By this time we had moved on to Warsaw and the only news reports we could understand were from CNN. Perhaps the Polish news was not reporting on the cucumber story, or not taking the danger seriously, or not being as alarmist as some media outlets, because at our first evening dinner in Warsaw, while we waited for some elegant entrees, we were offered complimentary appetizers, one of which was a spread of white cheese on huge slabs of raw cucumber. (I declined, but my friends and family know that it was the cheese, not the cucumbers, that turned me off.) A couple days later, I enjoyed a lunchtime green salad of mixed vegtables, and I continued to eat raw vegetables in moderation.

The agurk problem kept on spreading, affecting people in other countries (though almost all were reported to have visited northern Germany recently) and the story escalated. We were, of course, aware of the economic impact on farmers in Spain, where people are already suffering severely from the financial crisis. Soon reports began saying that Spanish cucumbers were not to blame. Now Germany is promising financial compensation to Spain for its premature and erroneous accusations, but how much money will trickle down to the individual farmers? And the cultural cracks between countries in the European Union are surfacing again.

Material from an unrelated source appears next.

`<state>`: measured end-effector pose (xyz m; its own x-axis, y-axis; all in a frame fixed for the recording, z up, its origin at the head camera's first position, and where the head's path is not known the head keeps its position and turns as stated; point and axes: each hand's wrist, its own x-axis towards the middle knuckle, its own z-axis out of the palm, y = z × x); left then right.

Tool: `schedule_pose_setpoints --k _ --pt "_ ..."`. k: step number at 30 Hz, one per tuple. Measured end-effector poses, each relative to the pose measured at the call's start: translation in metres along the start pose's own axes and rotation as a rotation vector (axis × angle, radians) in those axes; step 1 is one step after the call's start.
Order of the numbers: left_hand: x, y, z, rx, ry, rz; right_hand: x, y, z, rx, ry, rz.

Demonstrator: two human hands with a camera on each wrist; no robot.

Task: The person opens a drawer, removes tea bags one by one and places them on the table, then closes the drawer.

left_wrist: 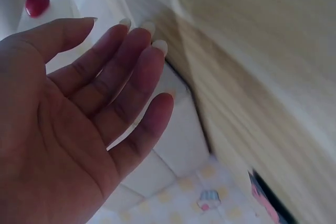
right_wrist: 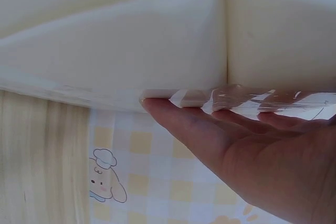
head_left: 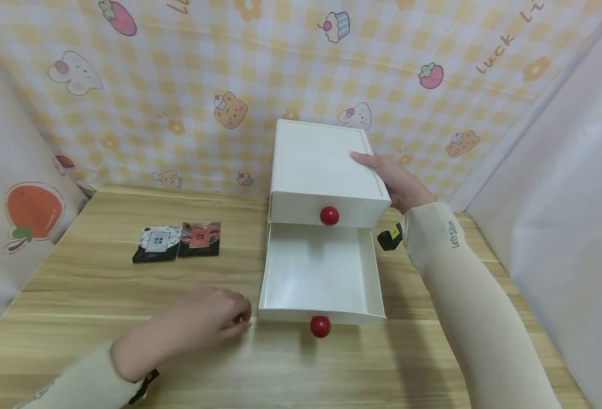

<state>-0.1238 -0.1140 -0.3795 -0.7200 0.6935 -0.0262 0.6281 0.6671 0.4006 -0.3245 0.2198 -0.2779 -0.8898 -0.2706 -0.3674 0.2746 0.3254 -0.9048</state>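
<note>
A white two-drawer box stands on the table, with a round red knob on its shut upper drawer. Its lower drawer is pulled out towards me, bare inside, with another red knob at the front. My right hand rests against the box's right side, one digit lying on the top edge. In the right wrist view its fingers lie along the white wall. My left hand is just left of the open drawer's front corner, fingers loosely bent, holding nothing.
Two small flat packets, one black and white and one black and red, lie side by side on the wooden table, left of the box. A checked curtain hangs behind, with pale curtains at both sides.
</note>
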Motion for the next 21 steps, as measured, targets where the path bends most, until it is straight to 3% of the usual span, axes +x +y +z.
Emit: schedule_pose_setpoints --k 6,14,21 --pt "-0.003 0.016 0.010 0.013 -0.011 0.063 0.000 -0.001 0.000 0.000 0.007 0.009" --pt "-0.006 0.033 0.017 -0.094 -0.086 0.091 0.001 -0.001 0.001 -0.010 0.009 0.017" --pt "-0.004 0.046 0.019 -0.049 -0.088 0.153 0.000 -0.002 0.001 -0.005 0.011 0.019"
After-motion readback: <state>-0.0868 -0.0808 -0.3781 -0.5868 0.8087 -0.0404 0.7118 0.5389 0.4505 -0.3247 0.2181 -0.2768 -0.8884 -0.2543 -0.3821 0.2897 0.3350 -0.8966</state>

I'm back in Spain. One of the first things I had to do was to buy fresh fruits and vegetables for our lunchtime salads. I filled my shopping cart with iceberg lettuce, spinach, multi-colored peppers, carrots, mushrooms, and a pepino holandés, as the long, thin cucumbers are called here. We are once again enjoying a little agurketid.

But the TV pictures of European farmers sweeping unsellable cucumbers into dumps are still disturbing. The Perishable Pundit has a good report on the serious consequences and causes of this agurketid, which has been anything but boring and inconsequential.